Open ReillyBrogan opened 1 month ago
No, sorry, it is still way way way too soon.
Qt 5 codebase is still in some ways superior to Qt 6, sadly.
If you check download stats for Windows builds, about 40-45 % of users use win7 (qt5) builds which means, those builds do work for them and I actually used that build till recently too.
Sorry, the PR looks great, but we are just nowhere near dropping Qt 5 yet.
As for Ubuntu building AppImage - 600 people use those according to download stats. The rule there is that one must use OLDEST MAINTAINED LTS Ubuntu release to avoid "glibc too new" error.
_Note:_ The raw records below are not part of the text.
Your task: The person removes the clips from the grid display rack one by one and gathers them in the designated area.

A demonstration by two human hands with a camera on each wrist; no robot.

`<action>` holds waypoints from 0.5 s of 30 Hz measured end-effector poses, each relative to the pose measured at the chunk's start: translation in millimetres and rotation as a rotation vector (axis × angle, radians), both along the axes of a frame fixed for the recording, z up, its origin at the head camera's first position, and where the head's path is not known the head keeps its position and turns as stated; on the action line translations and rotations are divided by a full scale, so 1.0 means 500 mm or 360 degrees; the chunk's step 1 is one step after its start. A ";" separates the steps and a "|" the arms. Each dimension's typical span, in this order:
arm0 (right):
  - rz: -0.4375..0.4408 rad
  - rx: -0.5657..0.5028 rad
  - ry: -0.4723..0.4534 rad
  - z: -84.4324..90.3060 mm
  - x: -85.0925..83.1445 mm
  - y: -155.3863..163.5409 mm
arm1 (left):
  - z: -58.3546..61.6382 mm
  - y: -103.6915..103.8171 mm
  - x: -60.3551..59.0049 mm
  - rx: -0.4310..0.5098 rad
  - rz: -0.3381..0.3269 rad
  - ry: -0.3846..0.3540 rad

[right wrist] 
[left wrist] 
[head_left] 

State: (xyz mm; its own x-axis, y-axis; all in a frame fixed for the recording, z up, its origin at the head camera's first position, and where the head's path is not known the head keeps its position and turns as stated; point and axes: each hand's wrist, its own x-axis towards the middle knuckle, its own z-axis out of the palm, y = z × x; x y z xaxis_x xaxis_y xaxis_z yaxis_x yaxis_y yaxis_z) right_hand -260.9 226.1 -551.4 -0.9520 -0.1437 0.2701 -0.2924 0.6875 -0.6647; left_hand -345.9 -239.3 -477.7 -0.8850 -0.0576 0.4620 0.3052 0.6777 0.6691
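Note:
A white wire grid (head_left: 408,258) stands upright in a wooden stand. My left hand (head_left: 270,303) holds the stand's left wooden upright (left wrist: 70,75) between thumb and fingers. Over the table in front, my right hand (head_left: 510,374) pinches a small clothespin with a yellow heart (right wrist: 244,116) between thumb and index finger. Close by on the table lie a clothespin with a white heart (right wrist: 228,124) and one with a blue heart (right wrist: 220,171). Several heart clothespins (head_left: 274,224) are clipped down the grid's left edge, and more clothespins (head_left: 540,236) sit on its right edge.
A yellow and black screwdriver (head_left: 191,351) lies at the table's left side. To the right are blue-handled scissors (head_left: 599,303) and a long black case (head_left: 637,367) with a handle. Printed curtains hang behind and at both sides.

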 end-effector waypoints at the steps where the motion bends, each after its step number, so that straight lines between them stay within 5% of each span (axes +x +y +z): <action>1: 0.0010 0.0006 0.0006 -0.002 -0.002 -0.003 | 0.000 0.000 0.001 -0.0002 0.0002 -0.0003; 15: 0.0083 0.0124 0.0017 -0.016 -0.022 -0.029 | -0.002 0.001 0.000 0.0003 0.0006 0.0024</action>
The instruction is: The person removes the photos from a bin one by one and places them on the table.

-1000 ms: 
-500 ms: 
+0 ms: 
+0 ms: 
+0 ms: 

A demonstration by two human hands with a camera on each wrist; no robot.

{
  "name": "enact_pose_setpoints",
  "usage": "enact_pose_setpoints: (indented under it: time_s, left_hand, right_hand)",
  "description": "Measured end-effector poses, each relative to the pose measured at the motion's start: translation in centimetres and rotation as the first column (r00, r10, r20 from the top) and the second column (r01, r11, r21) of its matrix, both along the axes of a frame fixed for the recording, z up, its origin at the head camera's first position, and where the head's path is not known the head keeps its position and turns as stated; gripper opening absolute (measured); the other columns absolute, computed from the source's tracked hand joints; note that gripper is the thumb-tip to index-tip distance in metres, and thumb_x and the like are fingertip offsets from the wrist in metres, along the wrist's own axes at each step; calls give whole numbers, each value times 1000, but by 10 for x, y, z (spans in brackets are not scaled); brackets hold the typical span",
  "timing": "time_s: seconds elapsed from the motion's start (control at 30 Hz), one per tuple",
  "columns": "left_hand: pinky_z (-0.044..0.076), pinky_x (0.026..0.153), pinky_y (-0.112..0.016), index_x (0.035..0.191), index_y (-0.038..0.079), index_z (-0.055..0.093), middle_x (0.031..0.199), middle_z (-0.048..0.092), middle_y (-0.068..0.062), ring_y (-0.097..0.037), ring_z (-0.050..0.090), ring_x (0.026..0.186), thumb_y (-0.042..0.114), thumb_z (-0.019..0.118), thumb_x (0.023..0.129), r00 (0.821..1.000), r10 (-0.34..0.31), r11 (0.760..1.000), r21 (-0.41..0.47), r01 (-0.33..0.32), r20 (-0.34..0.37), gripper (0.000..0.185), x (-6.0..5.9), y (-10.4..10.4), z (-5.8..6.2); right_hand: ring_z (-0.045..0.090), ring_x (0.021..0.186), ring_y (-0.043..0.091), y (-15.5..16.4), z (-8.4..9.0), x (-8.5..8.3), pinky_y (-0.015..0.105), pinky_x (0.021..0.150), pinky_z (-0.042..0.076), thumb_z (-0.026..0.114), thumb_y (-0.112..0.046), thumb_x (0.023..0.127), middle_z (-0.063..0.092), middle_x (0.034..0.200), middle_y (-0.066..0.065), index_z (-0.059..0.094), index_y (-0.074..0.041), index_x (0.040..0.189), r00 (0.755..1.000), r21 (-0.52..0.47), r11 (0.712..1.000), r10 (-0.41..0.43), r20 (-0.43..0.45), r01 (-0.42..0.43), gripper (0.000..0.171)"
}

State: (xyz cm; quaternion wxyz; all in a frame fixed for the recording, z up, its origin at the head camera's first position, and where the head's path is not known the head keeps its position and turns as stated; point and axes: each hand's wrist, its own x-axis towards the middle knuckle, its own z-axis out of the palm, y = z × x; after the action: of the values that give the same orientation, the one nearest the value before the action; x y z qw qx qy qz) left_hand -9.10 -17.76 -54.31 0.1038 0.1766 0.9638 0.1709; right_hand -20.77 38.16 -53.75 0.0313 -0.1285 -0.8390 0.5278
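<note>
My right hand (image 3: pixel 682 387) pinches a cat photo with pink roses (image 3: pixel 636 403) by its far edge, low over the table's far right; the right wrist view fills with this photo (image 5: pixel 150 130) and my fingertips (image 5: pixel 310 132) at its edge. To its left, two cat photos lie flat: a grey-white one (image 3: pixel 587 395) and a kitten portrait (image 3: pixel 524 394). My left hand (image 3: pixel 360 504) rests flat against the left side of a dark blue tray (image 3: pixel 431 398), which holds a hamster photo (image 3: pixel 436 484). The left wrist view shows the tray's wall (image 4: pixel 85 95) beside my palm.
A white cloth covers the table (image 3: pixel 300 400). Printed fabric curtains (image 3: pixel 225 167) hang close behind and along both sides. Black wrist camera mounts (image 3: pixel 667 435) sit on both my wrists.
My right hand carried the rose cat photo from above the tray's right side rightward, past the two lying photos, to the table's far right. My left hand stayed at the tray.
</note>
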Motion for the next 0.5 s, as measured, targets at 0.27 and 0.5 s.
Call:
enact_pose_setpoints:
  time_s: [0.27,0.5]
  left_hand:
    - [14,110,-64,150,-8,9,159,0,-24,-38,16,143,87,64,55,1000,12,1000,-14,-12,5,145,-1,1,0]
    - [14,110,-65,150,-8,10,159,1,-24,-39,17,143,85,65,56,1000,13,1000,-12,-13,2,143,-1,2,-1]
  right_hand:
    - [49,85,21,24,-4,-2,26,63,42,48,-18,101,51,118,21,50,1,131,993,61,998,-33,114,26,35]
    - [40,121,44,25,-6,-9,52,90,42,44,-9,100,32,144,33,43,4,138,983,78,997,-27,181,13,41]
There is huge discussion about this on the linuxdeploqt repo issue tracker.
I totally get your intentions to simplify code base a bit (but really, there is no problem of having Qt5 ifdefs, no really bad side effect for us yet), but note one thing, RSS Guard is traditional app and I try to move it anywhere rather slowly.
I believe we will drop Qt 5 one day, likely in a matter of 1 year, the same way we dropped Qt 4 some years ago.
I will keep this PR open so one day, it may come into fruition.
Virtually all Linux distros have updated to Plasma 6 which works best with Qt6 apps. At this point there's no real benefit to keeping Qt5 around, and the EOL of it is coming up (May of next year).
This PR rips out all support for Qt5, and adds Qt 6.3 to the CI matrix to ensure that support for it is maintained.
Note that Ubuntu images in CI were updated to 24.04 as that is the first version to include gstreamer1.0-qt6. This is causing the appimage build to fail with a "glibc is too new" error which I'm not sure how to resolve. My personal preference is to remove the appimage build as well in favor of just maintaining the flatpak as the distro-independent distrubtion method.